§ Assignment
Lines with the word "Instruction": copy all of them from the entries below.

§ Exercise material
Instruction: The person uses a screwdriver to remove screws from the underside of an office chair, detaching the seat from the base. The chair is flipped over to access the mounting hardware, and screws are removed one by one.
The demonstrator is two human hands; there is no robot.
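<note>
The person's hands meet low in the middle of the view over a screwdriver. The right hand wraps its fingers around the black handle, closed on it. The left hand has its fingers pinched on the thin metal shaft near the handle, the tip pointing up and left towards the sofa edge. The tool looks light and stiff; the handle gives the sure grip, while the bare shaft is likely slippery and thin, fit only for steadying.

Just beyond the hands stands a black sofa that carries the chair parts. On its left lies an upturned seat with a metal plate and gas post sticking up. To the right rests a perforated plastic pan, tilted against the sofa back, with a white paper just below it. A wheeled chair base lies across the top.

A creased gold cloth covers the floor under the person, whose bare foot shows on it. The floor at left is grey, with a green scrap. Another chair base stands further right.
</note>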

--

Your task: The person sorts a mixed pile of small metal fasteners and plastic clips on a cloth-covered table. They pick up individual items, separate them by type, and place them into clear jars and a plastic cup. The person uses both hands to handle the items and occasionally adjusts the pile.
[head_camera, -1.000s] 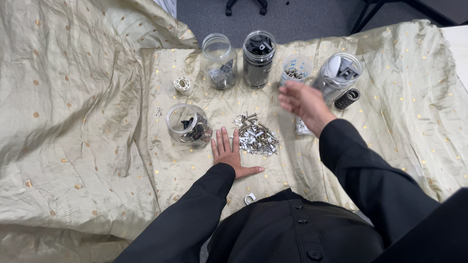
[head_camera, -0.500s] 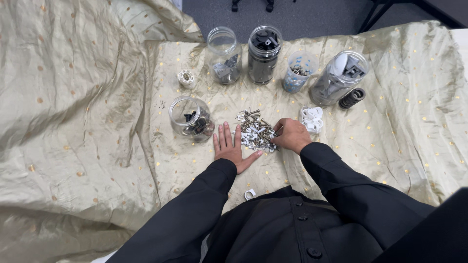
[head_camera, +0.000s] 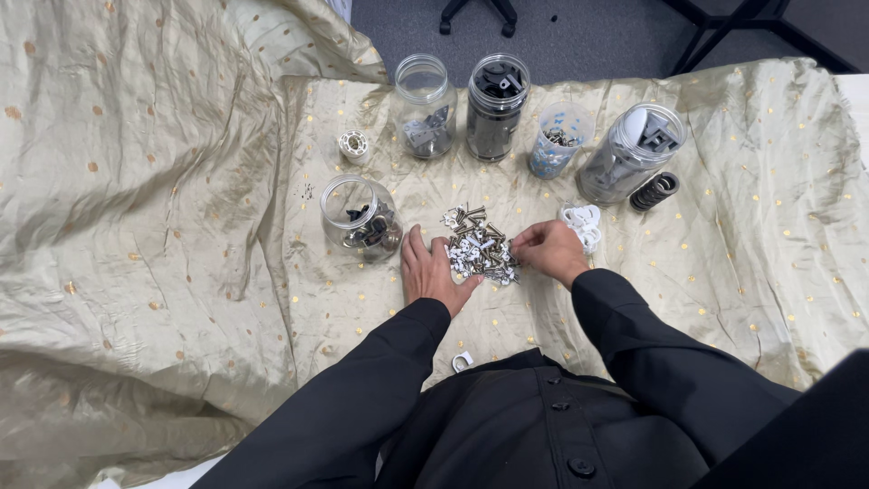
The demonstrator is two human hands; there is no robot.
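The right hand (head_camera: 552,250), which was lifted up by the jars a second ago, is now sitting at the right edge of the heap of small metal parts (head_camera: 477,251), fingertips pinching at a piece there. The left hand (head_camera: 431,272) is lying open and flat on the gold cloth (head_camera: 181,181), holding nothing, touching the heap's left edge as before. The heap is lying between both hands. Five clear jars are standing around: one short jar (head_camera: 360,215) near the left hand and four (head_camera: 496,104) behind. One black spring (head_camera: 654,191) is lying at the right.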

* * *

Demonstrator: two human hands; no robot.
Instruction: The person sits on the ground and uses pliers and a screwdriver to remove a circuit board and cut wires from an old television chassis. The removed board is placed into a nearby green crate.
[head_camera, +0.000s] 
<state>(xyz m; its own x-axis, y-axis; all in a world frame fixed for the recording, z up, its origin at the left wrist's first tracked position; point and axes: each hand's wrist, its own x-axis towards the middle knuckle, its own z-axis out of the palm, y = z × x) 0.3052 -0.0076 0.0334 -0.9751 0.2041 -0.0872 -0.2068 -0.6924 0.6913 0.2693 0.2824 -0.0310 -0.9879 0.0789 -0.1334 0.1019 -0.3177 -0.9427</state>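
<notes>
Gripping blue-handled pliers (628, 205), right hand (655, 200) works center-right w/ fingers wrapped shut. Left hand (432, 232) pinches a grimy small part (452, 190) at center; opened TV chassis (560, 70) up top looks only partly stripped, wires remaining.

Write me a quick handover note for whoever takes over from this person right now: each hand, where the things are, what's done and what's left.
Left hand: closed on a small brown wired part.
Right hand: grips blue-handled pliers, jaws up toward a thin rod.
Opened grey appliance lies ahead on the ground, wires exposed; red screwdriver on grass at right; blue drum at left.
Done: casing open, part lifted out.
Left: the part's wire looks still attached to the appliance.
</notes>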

§ Exercise result
Instruction: The person uses a screwdriver to remove screws from the underside of an office chair, detaching the seat from the base. The chair is flipped over to access the mounting hardware, and screws are removed one by one.
Instruction: The person sits on the ground and uses pliers and a screwdriver to remove a circuit board and cut wires from an old television chassis. The removed board is placed into a nearby green crate.

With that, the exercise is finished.